Gau-Occ: Geometry-Completed Gaussians for Multi-Modal 3D Occupancy Prediction
Abstract
3D semantic occupancy prediction is crucial for autonomous driving, yet vision-only approaches suffer from weak geometric cues, and existing multi-modal frameworks often depend on dense voxel or BEV tensors that impose heavy computational cost. We present Gau-Occ, a multi-modal framework that models the scene as a compact collection of semantic 3D Gaussians, enabling geometry-guided fusion without dense volumetric processing.To enhance geometric completeness, a learned LiDAR Completion Diffuser (LCD) trained on real-world priors recovers missing structures from sparse LiDAR, and the completed points are encoded as semantic Gaussian anchors.To further integrate multi-view image semantics, we introduce Gaussian Anchor Fusion (GAF), a geometry-aligned aggregation module that performs anchor-guided 2D sampling, local neighborhood encoding, and cross-modal alignment.
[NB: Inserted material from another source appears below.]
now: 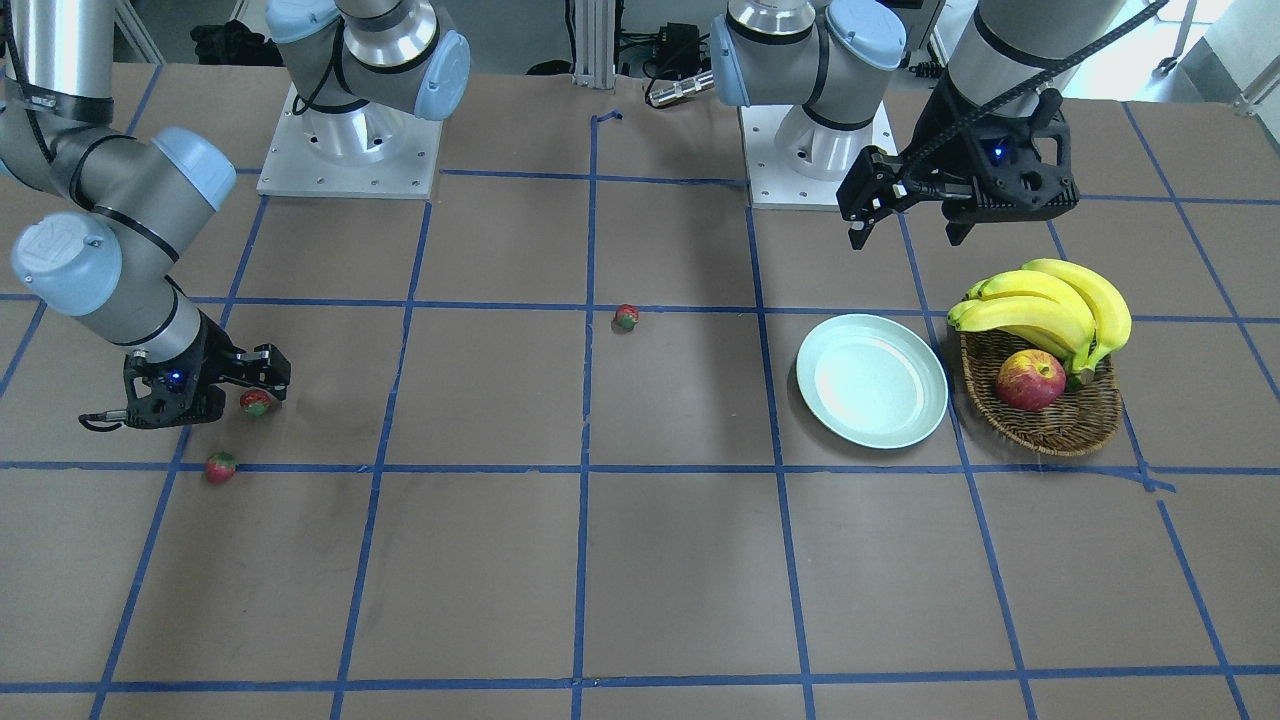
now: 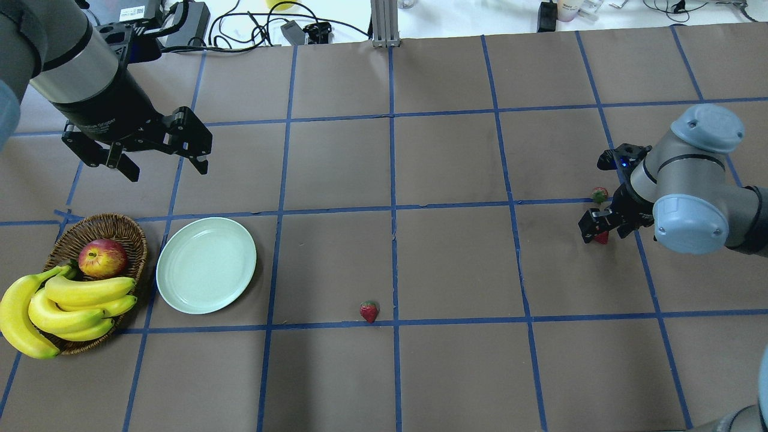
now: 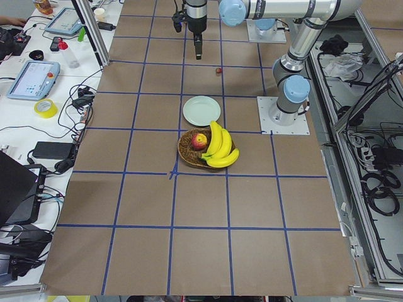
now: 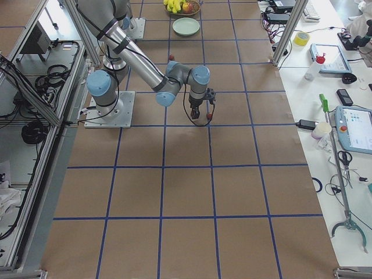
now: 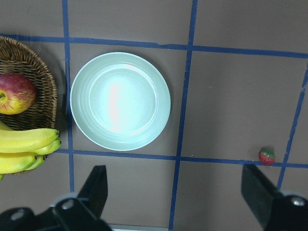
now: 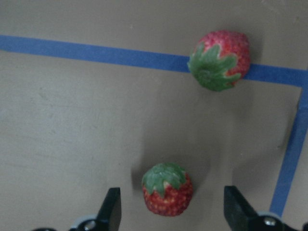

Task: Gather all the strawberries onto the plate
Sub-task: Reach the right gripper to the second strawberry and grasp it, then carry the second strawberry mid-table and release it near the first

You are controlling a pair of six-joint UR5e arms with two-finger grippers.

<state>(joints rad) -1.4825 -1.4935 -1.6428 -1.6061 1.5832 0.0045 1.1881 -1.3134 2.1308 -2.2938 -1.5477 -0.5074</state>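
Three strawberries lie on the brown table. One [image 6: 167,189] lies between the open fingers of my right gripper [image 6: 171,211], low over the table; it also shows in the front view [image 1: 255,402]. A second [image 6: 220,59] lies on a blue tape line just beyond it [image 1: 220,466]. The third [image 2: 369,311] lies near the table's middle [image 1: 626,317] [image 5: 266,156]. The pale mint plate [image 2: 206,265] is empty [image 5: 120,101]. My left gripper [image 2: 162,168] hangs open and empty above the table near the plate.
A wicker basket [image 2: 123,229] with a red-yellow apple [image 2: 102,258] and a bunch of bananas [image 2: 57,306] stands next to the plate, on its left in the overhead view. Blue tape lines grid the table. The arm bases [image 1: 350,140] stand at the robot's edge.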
By constructing locally aggregated Gaussian descriptors that capture spatial consistency and semantic discriminability, GAF facilitates accurate feature association across modalities.Through anchor-driven refinement of Gaussian attributes, Occ-GS supports detailed 3D occupancy prediction. Extensive experiments across challenging benchmarks demonstrate that Occ-GS achieves state-of-the-art performance.